* **Data below**
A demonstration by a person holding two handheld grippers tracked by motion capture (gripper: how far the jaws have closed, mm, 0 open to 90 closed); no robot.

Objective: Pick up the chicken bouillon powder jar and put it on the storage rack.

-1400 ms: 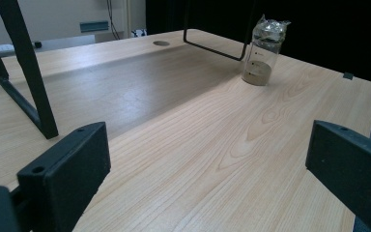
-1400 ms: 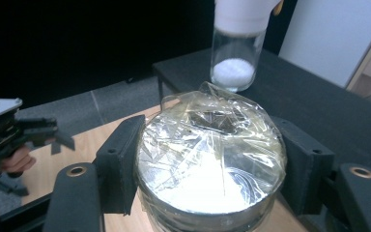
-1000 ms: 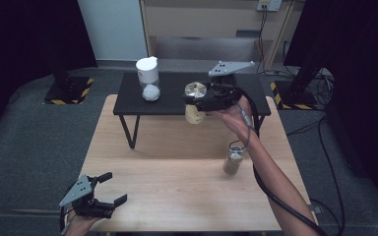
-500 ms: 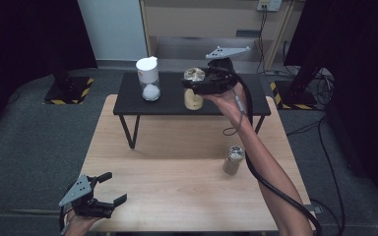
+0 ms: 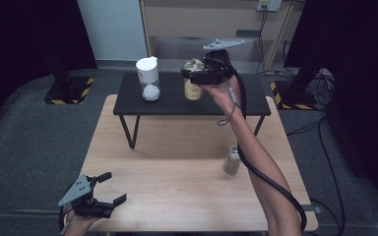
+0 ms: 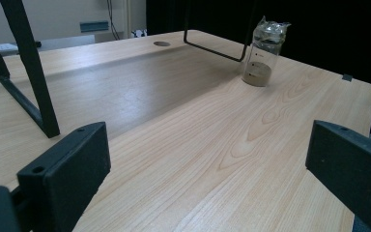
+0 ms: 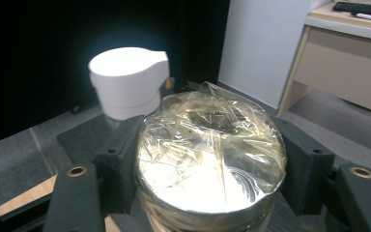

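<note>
Gripping a film-capped jar (image 7: 210, 159), right gripper (image 5: 197, 76) jaws; left gripper (image 5: 109, 189) jaws spread wide, empty.

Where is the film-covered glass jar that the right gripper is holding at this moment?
In the high view, the film-covered glass jar is clamped in the right gripper over the black raised shelf, just right of the white-lidded jar.

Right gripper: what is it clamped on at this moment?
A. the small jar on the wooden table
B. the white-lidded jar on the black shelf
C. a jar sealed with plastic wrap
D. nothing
C: the right gripper has its jaws pressed on either side of the wrap-covered jar, above the black shelf.
</note>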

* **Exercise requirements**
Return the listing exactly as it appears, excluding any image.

* **Answer space**
A demonstration by a person holding two handheld grippers tracked by motion capture (gripper: how far the jaws have closed, mm, 0 open to 90 closed); no robot.

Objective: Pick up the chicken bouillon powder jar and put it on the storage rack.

-1400 ms: 
-1400 ms: 
-1000 ms: 
-500 ms: 
+0 ms: 
+0 ms: 
+0 ms: 

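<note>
Gripping a film-capped jar (image 7: 210, 159), right gripper (image 5: 197, 76) jaws; left gripper (image 5: 109, 189) jaws spread wide, empty.

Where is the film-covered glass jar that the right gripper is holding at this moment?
In the high view, the film-covered glass jar is clamped in the right gripper over the black raised shelf, just right of the white-lidded jar.

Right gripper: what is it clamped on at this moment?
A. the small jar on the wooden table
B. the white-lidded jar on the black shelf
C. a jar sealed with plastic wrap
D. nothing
C: the right gripper has its jaws pressed on either side of the wrap-covered jar, above the black shelf.
</note>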

The exercise has been completed in full.